In politics there’s a thin line between ‘boring’ and ‘professional’. Over the four days of Liberal Democrat conference in Glasgow, however, the Schools Minister – David Laws – somehow managed to be both.
I knew entering his final session – a Ministerial Q&A – that there would likely be little of note for teachers. A peculiar Liberal Democrats quirk is that their manifesto is genuinely decided by conference delegates, making it difficult for party ministers to reveal unexpected announcements. Anything they’re committing to at this conference, you’ve likely heard already.
It was also the fourth time I’d seen Laws in three days. To be fair, that wasn’t because he was following me.
Still, I worried it would be the same as all his prior speeches and I’d find myself speaking along the words as if it was a Sunday sermon.
Luckily I was wrong.
He did give a reprise of what had gone at the previous shows, where he always opened with his “three key achievements” of the Liberal Democrats in coalition. If you want to sing along, they are:
1. Creating the pupil premium and how it gave money to help the poorest pupils, and – more importantly – made schools focus on their achievement.

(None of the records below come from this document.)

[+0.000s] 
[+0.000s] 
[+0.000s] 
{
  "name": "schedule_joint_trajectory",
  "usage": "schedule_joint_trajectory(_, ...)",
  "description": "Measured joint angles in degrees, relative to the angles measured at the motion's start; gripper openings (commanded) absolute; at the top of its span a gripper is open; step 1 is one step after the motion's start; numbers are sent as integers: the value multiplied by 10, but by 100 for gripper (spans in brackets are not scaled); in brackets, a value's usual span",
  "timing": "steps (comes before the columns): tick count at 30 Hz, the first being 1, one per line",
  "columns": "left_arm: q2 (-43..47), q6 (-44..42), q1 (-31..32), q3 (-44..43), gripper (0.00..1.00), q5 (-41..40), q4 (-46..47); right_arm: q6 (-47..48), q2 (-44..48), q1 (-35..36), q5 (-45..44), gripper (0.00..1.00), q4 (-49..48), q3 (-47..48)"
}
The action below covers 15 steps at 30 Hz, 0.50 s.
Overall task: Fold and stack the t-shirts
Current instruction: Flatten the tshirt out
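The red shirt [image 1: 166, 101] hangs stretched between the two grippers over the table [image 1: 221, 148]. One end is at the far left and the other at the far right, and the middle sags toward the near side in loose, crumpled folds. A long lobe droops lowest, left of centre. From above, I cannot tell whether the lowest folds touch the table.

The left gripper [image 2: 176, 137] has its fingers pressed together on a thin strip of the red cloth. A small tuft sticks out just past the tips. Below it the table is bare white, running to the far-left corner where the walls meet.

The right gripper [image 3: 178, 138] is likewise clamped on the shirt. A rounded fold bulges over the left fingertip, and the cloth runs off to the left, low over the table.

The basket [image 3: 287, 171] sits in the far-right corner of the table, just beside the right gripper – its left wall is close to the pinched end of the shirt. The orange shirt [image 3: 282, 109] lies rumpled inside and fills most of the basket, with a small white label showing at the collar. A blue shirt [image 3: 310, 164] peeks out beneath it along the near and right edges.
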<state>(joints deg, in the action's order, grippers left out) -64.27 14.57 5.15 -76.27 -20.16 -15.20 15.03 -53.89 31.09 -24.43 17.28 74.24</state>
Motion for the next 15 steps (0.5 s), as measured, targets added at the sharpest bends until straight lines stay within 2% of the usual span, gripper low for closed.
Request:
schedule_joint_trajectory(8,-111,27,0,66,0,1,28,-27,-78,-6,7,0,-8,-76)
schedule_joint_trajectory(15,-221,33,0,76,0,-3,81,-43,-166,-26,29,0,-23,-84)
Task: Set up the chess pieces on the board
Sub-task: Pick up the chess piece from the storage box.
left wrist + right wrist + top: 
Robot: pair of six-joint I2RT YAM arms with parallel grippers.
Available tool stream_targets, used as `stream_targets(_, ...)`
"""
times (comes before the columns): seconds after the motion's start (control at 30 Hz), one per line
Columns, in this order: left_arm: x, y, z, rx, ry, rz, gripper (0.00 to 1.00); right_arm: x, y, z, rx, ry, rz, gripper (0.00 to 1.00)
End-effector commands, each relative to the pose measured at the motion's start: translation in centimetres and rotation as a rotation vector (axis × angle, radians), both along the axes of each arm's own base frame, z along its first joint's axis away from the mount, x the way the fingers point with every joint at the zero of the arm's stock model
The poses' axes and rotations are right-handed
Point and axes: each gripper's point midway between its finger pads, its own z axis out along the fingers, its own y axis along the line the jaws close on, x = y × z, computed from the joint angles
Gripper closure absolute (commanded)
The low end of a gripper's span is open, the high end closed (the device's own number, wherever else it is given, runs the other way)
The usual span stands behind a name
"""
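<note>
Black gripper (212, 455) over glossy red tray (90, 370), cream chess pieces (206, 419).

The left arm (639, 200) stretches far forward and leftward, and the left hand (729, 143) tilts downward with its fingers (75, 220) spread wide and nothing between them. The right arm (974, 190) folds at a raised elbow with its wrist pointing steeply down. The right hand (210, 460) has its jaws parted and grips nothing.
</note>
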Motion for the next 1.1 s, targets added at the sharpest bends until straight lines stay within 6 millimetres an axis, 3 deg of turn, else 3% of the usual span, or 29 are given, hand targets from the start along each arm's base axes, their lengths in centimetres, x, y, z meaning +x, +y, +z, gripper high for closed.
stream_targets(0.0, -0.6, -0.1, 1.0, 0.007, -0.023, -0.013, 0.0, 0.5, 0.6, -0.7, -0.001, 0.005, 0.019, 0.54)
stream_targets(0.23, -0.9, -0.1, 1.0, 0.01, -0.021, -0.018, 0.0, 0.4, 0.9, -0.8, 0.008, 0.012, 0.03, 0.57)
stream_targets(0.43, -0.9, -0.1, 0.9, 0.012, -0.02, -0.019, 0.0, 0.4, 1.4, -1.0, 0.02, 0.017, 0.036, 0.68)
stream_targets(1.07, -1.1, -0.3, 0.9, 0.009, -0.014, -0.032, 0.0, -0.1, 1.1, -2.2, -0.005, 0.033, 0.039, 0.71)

Something Labour hadn’t managed during government.
2. Extension of free childcare hours for 2 year olds to parents with low incomes.
3.Protection of education budgets in the face of allegedly enormous Tory cuts. The way Laws tells it you’d think the Conservative were ready in 2010 to vapourise the entire schools budget: luckily the Lib Dems saved the day.
However, this time he also went off-piste and spoke voluntarily about the Universal Infant Free School Meals offer. It was the first time he had done so over the three days.
“People said it couldn’t be done” he trumpeted. “But 98.5% of schools are offering hot meals” and, he suggested, the rest are receiving support and guidance to get there.
He admitted some places faced problems but he duly downplayed them. After all, some schools might be struggling to make budgets but who can argue with tiny children getting food in their bellies? The audience clearly didn’t.
Laws also hinted that a future priority for Lib Dems would be ‘teacher professionalism’ though actual policies were thin on the ground. (An alarming trend for all parties this season). At a prior fringe event he mentioned giving each teacher a CPD budget, but that was erased from the piece today.
There was also some political under-bus-chucking with Gove being referred to as the mastermind of several unpopular reforms. Whenever the scrapping of a requirement for teacher qualification was raised, Laws was keen to reiterate that his party was not consulted and they did still want to see changes reversed.
That said, while Laws doesn’t always agree with curriculum changes he also doesn’t want to “pull up the roots” given that teachers are tired of change. When shadow education secretary said something similar at Labour conference, the audience gave him a hard time. Here, members seemed accepting.
Questioners typically asked about specific education policies being advocated in current conference debates. For example, a commitment to have all children learn first aid, or for young carers to be covered under the pupil premium.
Laws made each questioner sound as if the commitment was a worthy aim whilst deftly avoiding making policy promises. Understandable, if annoying.
That lack of commitment to any real education policies beyond not cutting budgets meant that while Laws came across as knowledgeable, there was no concrete future vision for education. Because of that one could almost come away thinking there was no reason to vote Lib Dem other than because “you already are a Lib Dem”.
Perhaps that fits with the way the party works. It isn’t about big set pieces, it’s about compromise.
To some teachers fed up of change I suspect that sounds rather nice. To those wanting to see Gove’s policies overturned, it will sound boring. To David Laws, I suspect, it is simply him being ‘professional’.